*WHAT YOU ARE ASKED TO DO:*
Print exactly the lines starting at the one that contains "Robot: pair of" and ending at the last line of the listing below.

*THE DATA:*
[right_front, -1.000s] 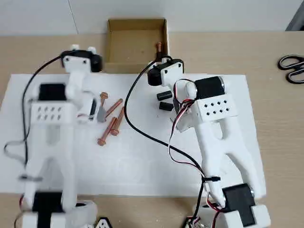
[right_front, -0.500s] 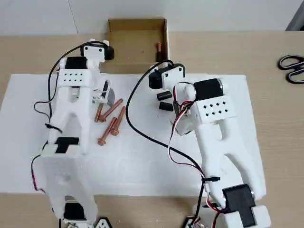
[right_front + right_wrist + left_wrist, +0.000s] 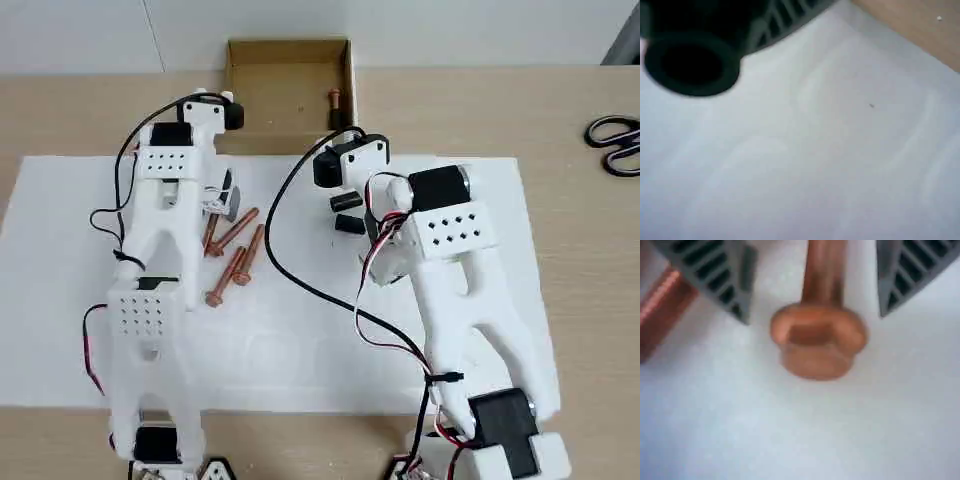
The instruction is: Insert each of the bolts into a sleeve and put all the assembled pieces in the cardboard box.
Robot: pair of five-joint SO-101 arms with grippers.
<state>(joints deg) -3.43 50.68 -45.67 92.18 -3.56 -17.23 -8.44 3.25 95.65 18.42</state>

*REPLY:*
Robot: pair of five-joint SO-101 arms with grippers.
<state>(joints deg) -3.43 50.68 -45.67 92.18 -3.56 -17.23 -8.44 3.25 95.65 18.42</state>

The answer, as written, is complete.